(Task)
In the entries that follow, find the line containing "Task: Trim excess" and the line containing "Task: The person", then copy exactly everything from the first through the second except the pictures.

(Exercise input)
----

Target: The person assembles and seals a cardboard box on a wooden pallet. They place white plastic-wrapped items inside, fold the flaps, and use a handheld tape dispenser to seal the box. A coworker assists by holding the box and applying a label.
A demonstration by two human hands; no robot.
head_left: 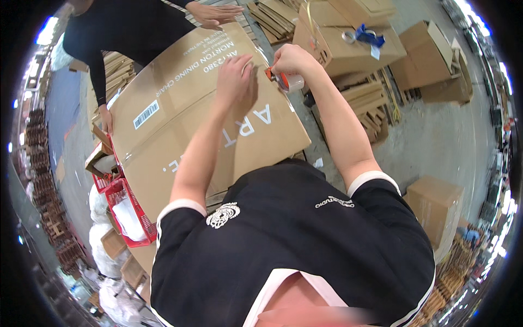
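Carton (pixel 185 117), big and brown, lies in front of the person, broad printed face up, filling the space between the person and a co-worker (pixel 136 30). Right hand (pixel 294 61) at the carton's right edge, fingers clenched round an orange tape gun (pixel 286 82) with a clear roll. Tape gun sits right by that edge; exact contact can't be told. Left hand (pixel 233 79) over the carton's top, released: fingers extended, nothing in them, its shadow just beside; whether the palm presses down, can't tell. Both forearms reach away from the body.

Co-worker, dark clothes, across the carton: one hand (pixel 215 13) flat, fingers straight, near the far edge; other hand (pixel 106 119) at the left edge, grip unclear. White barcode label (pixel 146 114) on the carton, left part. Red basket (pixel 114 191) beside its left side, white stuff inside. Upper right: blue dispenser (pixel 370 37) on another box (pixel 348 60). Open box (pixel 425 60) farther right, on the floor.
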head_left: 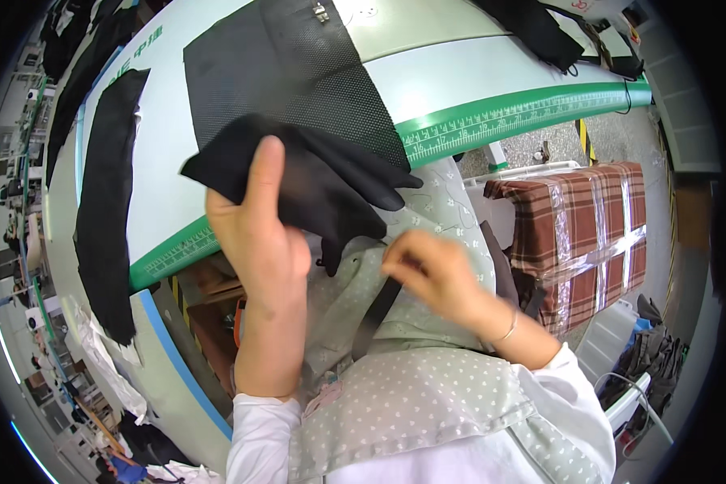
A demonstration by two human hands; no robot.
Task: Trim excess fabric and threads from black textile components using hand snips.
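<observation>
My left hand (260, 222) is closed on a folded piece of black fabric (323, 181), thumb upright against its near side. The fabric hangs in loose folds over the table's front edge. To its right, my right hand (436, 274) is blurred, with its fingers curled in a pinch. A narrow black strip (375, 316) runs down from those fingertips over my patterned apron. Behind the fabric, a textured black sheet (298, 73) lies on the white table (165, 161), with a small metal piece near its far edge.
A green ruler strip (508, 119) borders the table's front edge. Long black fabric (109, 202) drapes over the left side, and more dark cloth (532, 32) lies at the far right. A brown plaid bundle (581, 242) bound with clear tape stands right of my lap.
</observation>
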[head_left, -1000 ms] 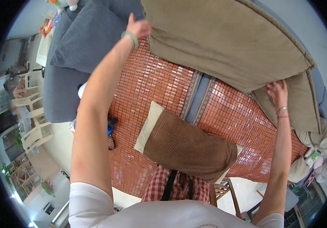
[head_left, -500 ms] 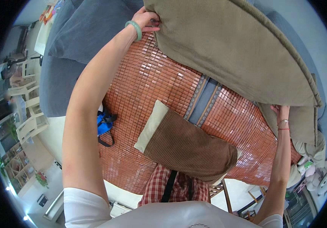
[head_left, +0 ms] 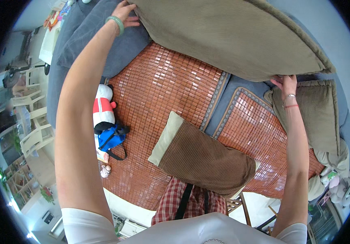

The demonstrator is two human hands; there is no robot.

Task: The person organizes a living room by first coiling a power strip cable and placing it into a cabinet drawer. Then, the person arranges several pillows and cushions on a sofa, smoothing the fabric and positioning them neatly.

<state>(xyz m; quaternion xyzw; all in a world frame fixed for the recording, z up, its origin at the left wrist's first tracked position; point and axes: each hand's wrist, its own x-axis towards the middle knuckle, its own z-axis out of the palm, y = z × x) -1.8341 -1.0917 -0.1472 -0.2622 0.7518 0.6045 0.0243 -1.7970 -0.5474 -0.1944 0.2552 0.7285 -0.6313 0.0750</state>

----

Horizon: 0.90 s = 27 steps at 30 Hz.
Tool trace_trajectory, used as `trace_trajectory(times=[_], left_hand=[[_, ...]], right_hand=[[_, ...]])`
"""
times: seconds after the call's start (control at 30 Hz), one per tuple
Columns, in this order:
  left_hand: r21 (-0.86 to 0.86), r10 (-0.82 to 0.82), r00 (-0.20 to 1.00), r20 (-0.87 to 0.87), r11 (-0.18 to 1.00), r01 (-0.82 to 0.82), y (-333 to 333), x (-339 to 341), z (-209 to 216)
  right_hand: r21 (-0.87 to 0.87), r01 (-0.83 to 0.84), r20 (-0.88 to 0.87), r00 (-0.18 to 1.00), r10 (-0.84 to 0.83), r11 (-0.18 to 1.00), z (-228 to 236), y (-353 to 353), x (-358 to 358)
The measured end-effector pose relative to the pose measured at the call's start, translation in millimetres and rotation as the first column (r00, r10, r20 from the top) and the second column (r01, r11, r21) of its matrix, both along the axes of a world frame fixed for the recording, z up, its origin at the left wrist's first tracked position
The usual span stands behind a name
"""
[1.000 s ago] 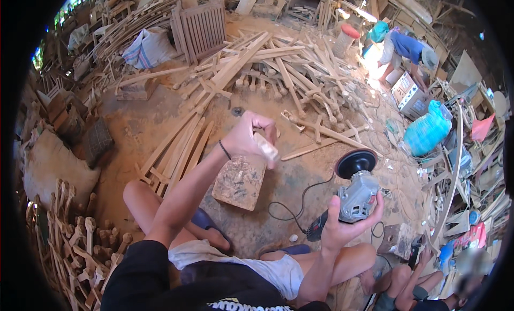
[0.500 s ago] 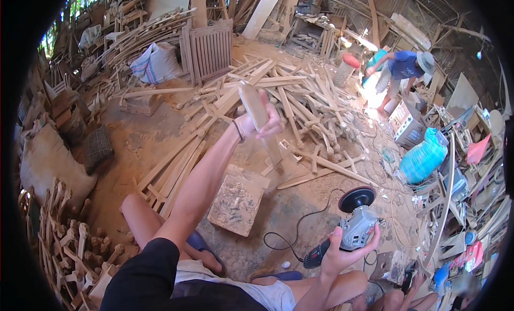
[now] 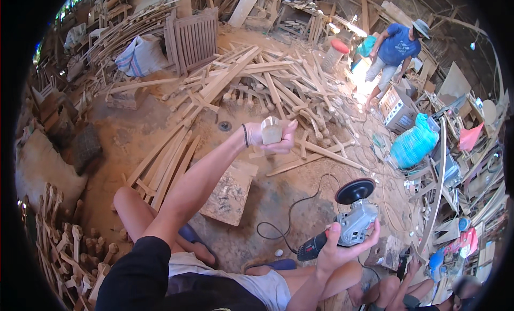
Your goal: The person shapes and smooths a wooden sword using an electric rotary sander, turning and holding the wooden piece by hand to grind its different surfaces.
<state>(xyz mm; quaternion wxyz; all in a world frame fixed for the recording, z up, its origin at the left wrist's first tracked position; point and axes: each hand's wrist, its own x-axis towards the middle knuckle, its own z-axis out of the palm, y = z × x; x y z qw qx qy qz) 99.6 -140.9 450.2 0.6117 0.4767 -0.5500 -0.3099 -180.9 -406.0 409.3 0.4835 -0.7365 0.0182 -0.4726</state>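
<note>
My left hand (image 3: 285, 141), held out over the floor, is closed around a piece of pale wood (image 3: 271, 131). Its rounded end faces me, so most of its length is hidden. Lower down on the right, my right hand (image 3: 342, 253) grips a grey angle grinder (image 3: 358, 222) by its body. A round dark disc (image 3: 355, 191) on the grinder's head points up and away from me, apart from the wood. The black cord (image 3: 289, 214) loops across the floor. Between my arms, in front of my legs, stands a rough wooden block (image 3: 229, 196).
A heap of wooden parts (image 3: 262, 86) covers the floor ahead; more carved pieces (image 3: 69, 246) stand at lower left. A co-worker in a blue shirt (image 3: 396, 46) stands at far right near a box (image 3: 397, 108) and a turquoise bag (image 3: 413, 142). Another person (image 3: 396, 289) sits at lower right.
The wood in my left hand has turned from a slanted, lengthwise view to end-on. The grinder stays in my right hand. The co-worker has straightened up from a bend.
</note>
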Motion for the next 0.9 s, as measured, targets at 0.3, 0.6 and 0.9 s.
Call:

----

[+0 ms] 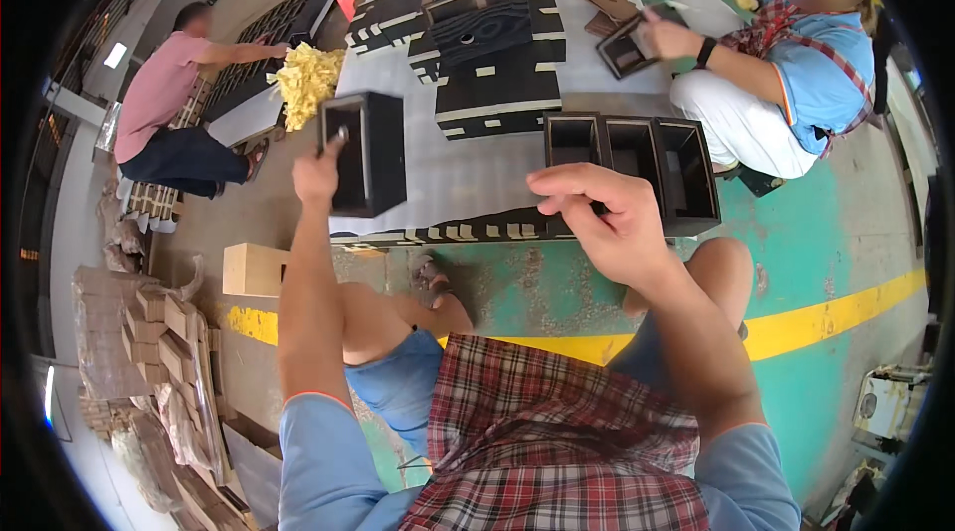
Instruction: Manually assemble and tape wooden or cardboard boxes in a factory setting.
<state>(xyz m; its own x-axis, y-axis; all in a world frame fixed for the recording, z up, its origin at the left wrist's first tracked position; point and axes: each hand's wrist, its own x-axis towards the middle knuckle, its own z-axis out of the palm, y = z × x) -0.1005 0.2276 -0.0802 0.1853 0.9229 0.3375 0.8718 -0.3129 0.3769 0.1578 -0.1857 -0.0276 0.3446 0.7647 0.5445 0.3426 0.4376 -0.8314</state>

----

(Task output)
Task: Trim excess fabric and threads from black textile components using hand snips.
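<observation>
My left hand (260, 222) is closed on a folded piece of black fabric (323, 181), thumb upright against its near side. The fabric hangs in loose folds over the table's front edge. To its right, my right hand (436, 274) is blurred, with its fingers curled in a pinch. A narrow black strip (375, 316) runs down from those fingertips over my patterned apron. Behind the fabric, a textured black sheet (298, 73) lies on the white table (165, 161), with a small metal piece near its far edge.
A green ruler strip (508, 119) borders the table's front edge. Long black fabric (109, 202) drapes over the left side, and more dark cloth (532, 32) lies at the far right. A brown plaid bundle (581, 242) bound with clear tape stands right of my lap.
</observation>
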[head_left, -1000 ms] 
[head_left, -500 ms] 
[head_left, +0 ms] 

The demonstrator is two human hands; there is no robot.

Task: The person organizes a living room by first coiling a power strip cable and placing it into a cabinet drawer. Then, the person arranges several pillows and cushions on a sofa, smoothing the fabric and positioning them neatly.

The exercise is complete.